Reputation: 137
I need to create a variable which is similar to var1 if var2 is missing, similar to var2 if var1 is empty, the mean of var1 and var 2 if the two are not missing ((var1+var2)/2) and finally NA if both var1 and var2 are also missing.
I have data like:
library(tidyverse)
df <- tibble(
var1 = c(1, 2, 3, 4, NA, NA, 3, 2),
var2 = c(3, 5, NA, 2, 3, NA, 4, NA)
)
The result should be:
var1 var2 newvar
1 3 2
2 5 3.5
3 NA 3
4 2 3
NA 3 3
NA NA NA
3 4 3.5
2 NA 2
I have tried using main R recoding functions, also tried using case_when:
df <- df %>% mutate (
newvar = case_when(
var1 == NA ~ var2,
var2 == NA ~ var1,
TRUE ~ (var1+var2)/2
)
)
Not sure whether the last line would be correct but anyway the code didn't work due to missings, it says:
Error in mutate_impl(.data, dots) : Evaluation error: NAs are not allowed in subscripted assignments.
Upvotes: 1
Views: 158
Reputation: 4230
Almost there, just some minor edits and it's working on my end.
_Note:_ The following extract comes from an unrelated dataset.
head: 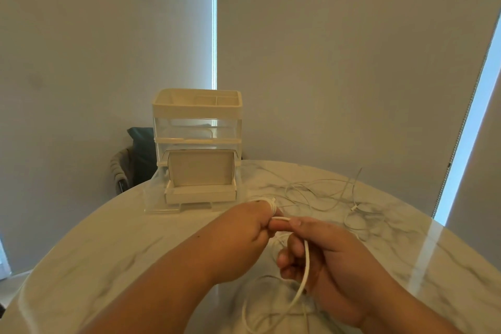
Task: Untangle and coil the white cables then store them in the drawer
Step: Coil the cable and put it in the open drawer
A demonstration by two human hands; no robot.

It's usually better to use is.na(x)
instead of x == NA
. Also, your TRUE
at the end should check what you actually want, the case where none of them are NA
.
df %>% mutate (
newvar = case_when(
is.na(var1) ~ var2,
is.na(var2) ~ var1,
!is.na(var1) && !is.na(var2) ~ (var1+var2)/2
)
)
Produces
# A tibble: 8 x 3
var1 var2 newvar
<dbl> <dbl> <dbl>
1 1 3 2
2 2 5 3.5
3 3 NA 3
4 4 2 3
5 NA 3 3
6 NA NA NA
7 3 4 3.5
8 2 NA 2
Upvotes: 1
Reputation: 32548
df %>% mutate (
newvar = case_when(
xor(is.na(var1), is.na(var2)) ~ pmax(var1, var2, na.rm = TRUE),
!is.na(var1) & !is.na(var2) ~ (var1 + var2)/2,
TRUE ~ NaN
)
)
Upvotes: 2